Task details => Write out each entry again. Keep every word exactly as it is.

───── Record extracts ─────

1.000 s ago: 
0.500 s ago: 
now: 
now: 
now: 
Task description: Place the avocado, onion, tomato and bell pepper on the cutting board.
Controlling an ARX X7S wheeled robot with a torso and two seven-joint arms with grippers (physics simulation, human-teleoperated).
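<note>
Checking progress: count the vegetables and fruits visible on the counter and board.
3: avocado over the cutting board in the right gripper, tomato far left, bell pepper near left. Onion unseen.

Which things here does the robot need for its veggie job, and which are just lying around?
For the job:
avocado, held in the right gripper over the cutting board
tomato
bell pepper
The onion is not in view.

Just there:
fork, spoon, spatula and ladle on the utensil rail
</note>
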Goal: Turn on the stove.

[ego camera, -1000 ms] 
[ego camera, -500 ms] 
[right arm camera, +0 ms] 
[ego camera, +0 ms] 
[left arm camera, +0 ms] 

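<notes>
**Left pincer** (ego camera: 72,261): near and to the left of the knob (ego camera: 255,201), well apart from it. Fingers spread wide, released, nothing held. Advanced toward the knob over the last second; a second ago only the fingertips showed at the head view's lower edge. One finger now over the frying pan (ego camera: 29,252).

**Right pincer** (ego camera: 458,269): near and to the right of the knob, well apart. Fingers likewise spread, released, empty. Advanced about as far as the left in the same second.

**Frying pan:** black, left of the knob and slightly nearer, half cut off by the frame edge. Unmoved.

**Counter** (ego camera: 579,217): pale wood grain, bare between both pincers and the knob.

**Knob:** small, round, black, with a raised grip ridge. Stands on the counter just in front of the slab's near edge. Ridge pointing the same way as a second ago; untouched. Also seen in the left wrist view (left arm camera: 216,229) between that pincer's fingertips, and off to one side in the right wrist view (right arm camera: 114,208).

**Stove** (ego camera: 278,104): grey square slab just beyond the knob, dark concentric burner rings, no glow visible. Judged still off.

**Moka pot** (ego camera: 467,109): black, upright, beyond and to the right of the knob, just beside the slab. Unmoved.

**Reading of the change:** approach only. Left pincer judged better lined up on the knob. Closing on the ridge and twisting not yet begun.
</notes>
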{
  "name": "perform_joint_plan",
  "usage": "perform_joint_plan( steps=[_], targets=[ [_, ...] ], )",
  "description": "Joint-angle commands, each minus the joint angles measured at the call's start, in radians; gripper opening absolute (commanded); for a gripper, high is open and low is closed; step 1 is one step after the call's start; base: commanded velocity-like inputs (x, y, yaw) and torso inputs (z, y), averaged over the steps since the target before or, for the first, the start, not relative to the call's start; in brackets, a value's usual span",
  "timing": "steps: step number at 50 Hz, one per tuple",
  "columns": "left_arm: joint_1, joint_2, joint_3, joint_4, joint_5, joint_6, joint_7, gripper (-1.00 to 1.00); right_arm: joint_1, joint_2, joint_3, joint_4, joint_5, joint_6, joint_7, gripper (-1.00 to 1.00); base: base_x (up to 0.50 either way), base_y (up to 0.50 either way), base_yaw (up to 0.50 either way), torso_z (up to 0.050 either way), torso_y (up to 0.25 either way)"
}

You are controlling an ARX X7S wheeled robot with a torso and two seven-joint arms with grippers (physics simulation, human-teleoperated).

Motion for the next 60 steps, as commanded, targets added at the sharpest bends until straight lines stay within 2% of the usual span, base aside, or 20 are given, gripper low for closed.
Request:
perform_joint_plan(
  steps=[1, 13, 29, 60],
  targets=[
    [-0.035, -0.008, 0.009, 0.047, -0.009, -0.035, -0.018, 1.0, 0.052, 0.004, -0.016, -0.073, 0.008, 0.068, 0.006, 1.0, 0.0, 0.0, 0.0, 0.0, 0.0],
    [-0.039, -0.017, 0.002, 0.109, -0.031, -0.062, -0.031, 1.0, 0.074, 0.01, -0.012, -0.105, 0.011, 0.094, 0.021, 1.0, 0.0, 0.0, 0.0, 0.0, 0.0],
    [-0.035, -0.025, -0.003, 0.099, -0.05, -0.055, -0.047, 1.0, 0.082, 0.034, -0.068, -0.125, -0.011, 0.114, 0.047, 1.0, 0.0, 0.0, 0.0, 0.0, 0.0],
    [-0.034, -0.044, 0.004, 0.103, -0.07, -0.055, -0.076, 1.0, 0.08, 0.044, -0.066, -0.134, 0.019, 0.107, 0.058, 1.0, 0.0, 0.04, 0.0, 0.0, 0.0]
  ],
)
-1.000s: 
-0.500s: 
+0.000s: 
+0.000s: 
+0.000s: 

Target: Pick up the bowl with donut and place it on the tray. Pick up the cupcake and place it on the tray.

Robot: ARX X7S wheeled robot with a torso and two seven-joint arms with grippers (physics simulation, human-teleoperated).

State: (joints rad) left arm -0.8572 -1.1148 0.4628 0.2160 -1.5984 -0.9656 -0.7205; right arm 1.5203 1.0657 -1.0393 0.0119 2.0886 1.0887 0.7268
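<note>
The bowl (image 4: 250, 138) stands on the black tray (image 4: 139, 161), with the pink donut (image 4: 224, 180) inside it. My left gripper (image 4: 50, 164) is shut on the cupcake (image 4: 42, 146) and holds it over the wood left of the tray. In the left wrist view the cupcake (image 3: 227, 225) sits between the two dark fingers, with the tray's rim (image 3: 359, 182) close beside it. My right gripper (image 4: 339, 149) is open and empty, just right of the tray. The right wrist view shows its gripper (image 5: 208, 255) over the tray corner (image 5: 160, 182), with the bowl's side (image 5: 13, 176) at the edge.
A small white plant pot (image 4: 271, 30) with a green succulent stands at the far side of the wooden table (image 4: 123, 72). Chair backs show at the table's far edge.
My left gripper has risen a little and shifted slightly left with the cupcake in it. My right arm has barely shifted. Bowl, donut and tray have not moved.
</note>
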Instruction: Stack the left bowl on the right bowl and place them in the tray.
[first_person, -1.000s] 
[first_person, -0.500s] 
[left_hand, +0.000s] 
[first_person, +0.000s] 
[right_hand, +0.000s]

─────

Exercise output =>
1.000 s ago: 
0.500 s ago: 
now: 
now: 
now: 
Task description: Place the avocado, onion, tomato and bell pepper on the cutting board.
Controlling an ARX X7S wheeled robot with a torso and two seven-joint arms with grippers (physics simulation, human-teleoperated).
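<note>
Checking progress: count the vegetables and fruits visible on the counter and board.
3: avocado over the cutting board in the right gripper, tomato far left, bell pepper near left. Onion unseen.

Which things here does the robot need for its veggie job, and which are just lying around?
For the job:
avocado, held in the right gripper over the cutting board
tomato
bell pepper
The onion is not in view.

Just there:
fork, spoon, spatula and ladle on the utensil rail
</note>
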Goal: Turn on the stove.

[ego camera, -1000 ms] 
[ego camera, -500 ms] 
[right arm camera, +0 ms] 
[ego camera, +0 ms] 
[left arm camera, +0 ms] 

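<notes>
**Left pincer** (ego camera: 72,261): near and to the left of the knob (ego camera: 255,201), well apart from it. Fingers spread wide, released, nothing held. Advanced toward the knob over the last second; a second ago only the fingertips showed at the head view's lower edge. One finger now over the frying pan (ego camera: 29,252).

**Right pincer** (ego camera: 458,269): near and to the right of the knob, well apart. Fingers likewise spread, released, empty. Advanced about as far as the left in the same second.

**Frying pan:** black, left of the knob and slightly nearer, half cut off by the frame edge. Unmoved.

**Counter** (ego camera: 579,217): pale wood grain, bare between both pincers and the knob.

**Knob:** small, round, black, with a raised grip ridge. Stands on the counter just in front of the slab's near edge. Ridge pointing the same way as a second ago; untouched. Also seen in the left wrist view (left arm camera: 216,229) between that pincer's fingertips, and off to one side in the right wrist view (right arm camera: 114,208).

**Stove** (ego camera: 278,104): grey square slab just beyond the knob, dark concentric burner rings, no glow visible. Judged still off.

**Moka pot** (ego camera: 467,109): black, upright, beyond and to the right of the knob, just beside the slab. Unmoved.

**Reading of the change:** approach only. Left pincer judged better lined up on the knob. Closing on the ridge and twisting not yet begun.
</notes>
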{
  "name": "perform_joint_plan",
  "usage": "perform_joint_plan( steps=[_], targets=[ [_, ...] ], )",
  "description": "Joint-angle commands, each minus the joint angles measured at the call's start, in radians; gripper opening absolute (commanded); for a gripper, high is open and low is closed; step 1 is one step after the call's start; base: commanded velocity-like inputs (x, y, yaw) and torso inputs (z, y), averaged over the steps since the target before or, for the first, the start, not relative to the call's start; in brackets, a value's usual span",
  "timing": "steps: step number at 50 Hz, one per tuple",
  "columns": "left_arm: joint_1, joint_2, joint_3, joint_4, joint_5, joint_6, joint_7, gripper (-1.00 to 1.00); right_arm: joint_1, joint_2, joint_3, joint_4, joint_5, joint_6, joint_7, gripper (-1.00 to 1.00); base: base_x (up to 0.50 either way), base_y (up to 0.50 either way), base_yaw (up to 0.50 either way), torso_z (up to 0.050 either way), torso_y (up to 0.25 either way)"
}

You are controlling an ARX X7S wheeled robot with a torso and two seven-joint arms with grippers (physics simulation, human-teleoperated).

Motion for the next 60 steps, as commanded, targets added at the sharpest bends until straight lines stay within 2% of the usual span, base aside, or 20 are given, gripper low for closed.
Request:
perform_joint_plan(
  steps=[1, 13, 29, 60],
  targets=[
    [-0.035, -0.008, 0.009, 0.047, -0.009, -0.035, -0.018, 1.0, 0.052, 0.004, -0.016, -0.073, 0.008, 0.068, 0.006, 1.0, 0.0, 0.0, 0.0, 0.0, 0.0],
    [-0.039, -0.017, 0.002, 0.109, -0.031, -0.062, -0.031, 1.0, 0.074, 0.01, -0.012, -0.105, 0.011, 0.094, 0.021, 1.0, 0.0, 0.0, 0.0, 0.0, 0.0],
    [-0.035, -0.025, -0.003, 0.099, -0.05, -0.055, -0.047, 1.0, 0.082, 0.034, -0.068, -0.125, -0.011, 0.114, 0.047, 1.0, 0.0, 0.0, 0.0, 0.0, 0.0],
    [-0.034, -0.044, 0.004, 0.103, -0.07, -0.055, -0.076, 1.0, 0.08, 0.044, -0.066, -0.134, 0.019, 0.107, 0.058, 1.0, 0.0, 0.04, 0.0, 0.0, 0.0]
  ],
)
-1.000s: 
-0.500s: 
+0.000s: 
+0.000s: 
+0.000s: 

Target: Pick up the bowl with donut and place it on the tray. Pick up the cupcake and place it on the tray.

Robot: ARX X7S wheeled robot with a torso and two seven-joint arms with grippers (physics simulation, human-teleoperated).

State: (joints rad) left arm -0.8572 -1.1148 0.4628 0.2160 -1.5984 -0.9656 -0.7205; right arm 1.5203 1.0657 -1.0393 0.0119 2.0886 1.0887 0.7268
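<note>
The bowl (image 4: 250, 138) stands on the black tray (image 4: 139, 161), with the pink donut (image 4: 224, 180) inside it. My left gripper (image 4: 50, 164) is shut on the cupcake (image 4: 42, 146) and holds it over the wood left of the tray. In the left wrist view the cupcake (image 3: 227, 225) sits between the two dark fingers, with the tray's rim (image 3: 359, 182) close beside it. My right gripper (image 4: 339, 149) is open and empty, just right of the tray. The right wrist view shows its gripper (image 5: 208, 255) over the tray corner (image 5: 160, 182), with the bowl's side (image 5: 13, 176) at the edge.
A small white plant pot (image 4: 271, 30) with a green succulent stands at the far side of the wooden table (image 4: 123, 72). Chair backs show at the table's far edge.
My left gripper has risen a little and shifted slightly left with the cupcake in it. My right arm has barely shifted. Bowl, donut and tray have not moved.
</note>
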Instruction: Stack the left bowl on the right bowl and place them in the tray.
[first_person, -1.000s] 
[first_person, -0.500s] 
[left_hand, +0.000s] 
[first_person, +0.000s] 
[right_hand, +0.000s]

Nothing further is needed for this exercise.